About this task: Every line containing the word "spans" is to be copied from the data below.

Data records:
******************************
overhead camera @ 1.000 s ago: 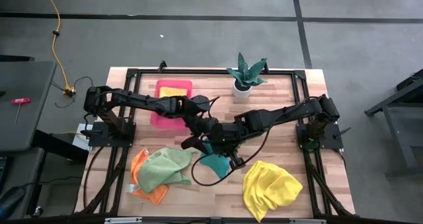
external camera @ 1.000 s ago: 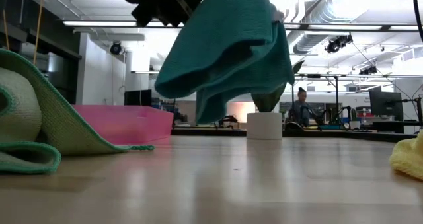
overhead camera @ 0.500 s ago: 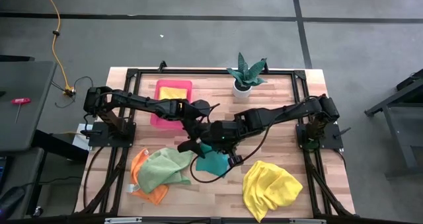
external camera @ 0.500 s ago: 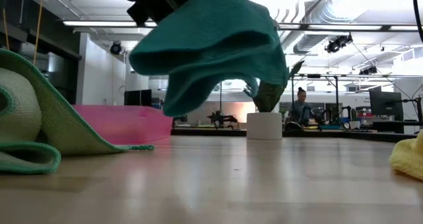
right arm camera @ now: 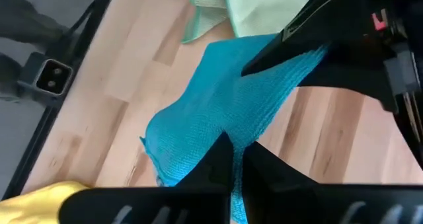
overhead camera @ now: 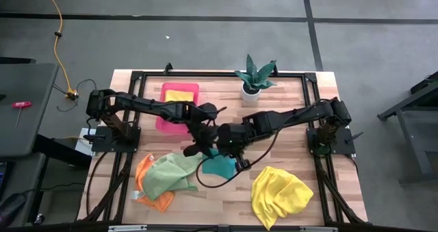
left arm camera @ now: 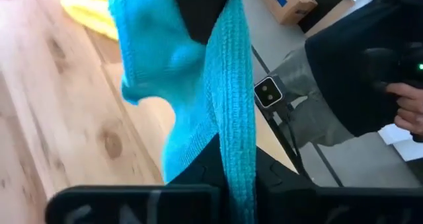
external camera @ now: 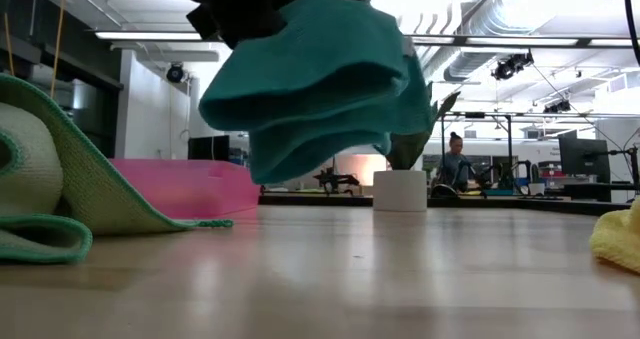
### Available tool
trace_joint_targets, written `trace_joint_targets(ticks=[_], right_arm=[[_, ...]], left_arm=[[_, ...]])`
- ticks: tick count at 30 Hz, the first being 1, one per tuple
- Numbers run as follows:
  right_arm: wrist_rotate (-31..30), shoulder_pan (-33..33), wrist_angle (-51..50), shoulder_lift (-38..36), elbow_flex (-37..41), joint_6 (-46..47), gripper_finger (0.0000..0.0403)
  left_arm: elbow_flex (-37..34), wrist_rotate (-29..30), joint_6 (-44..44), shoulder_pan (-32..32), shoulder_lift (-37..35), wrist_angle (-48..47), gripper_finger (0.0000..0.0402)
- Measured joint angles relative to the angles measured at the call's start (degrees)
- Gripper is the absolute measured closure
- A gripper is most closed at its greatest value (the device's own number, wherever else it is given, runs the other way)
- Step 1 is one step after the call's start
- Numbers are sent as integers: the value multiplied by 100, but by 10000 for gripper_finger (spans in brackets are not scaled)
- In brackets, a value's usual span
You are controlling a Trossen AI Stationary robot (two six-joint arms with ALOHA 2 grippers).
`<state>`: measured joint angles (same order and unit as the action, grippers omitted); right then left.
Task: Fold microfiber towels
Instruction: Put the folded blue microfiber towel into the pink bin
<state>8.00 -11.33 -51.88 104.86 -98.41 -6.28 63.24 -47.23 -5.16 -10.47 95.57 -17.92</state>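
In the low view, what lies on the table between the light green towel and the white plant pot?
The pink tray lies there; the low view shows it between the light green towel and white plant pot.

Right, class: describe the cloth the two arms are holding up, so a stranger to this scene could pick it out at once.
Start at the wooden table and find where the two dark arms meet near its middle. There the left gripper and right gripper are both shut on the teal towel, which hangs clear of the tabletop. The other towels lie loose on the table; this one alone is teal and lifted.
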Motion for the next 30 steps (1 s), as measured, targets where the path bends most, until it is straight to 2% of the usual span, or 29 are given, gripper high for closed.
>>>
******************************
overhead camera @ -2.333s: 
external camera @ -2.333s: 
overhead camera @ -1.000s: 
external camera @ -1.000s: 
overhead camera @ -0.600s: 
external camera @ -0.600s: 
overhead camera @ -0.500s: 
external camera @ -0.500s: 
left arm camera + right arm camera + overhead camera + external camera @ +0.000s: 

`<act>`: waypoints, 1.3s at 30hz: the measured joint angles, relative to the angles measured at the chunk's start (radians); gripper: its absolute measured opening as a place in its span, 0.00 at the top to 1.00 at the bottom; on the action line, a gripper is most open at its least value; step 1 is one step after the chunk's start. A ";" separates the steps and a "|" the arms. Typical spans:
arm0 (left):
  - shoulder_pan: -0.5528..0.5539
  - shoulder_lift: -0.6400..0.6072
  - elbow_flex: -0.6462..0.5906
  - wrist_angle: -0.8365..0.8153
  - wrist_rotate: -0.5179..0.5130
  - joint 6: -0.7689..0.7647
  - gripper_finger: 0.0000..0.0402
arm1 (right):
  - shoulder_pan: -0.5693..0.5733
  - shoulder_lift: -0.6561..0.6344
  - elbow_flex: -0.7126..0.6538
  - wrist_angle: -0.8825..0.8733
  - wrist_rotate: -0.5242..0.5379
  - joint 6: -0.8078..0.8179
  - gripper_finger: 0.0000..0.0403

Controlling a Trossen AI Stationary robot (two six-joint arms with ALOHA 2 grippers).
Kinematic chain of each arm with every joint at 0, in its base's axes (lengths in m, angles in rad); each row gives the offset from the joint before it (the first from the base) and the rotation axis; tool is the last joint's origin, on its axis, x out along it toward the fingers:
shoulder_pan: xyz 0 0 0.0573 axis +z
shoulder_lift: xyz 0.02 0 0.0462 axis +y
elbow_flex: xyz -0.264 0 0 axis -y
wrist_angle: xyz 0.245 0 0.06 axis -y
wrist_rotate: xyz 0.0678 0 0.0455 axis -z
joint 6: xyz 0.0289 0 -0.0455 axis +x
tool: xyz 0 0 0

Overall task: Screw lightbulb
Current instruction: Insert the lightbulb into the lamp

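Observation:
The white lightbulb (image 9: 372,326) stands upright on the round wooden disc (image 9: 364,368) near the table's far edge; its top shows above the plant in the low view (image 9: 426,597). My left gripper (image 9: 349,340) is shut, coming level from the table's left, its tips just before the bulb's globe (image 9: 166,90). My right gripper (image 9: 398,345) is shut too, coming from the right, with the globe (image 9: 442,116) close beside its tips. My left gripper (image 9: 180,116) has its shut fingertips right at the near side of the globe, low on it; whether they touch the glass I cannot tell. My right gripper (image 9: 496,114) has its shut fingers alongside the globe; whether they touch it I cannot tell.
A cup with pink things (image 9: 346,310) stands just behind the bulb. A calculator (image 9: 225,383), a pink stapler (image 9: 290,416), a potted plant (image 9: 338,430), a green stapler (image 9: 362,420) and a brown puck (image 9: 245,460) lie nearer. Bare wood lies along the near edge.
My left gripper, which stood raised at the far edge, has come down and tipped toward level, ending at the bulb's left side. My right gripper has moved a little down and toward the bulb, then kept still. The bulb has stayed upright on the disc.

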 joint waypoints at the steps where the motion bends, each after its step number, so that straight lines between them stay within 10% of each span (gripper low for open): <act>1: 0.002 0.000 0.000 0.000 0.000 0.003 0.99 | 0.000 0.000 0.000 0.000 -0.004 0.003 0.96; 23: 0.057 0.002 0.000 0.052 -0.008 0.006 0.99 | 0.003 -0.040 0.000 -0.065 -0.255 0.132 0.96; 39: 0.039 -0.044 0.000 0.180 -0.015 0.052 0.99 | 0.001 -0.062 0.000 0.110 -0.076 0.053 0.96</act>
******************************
Response to the task:
- Numbers are sent as integers: the value multiplied by 100, but by 10000 for gripper_finger (spans in brackets are not scaled)
`<act>`: waypoints, 1.3s at 30hz: the measured joint angles, relative to the angles measured at the chunk's start (radians); gripper: its absolute measured opening as a place in its span, 0.00 at the top to 1.00 at the bottom; on the action line, a gripper is most open at its least value; step 1 is one step after the chunk's start. A ";" separates the steps and a "|" the arms. Typical spans:

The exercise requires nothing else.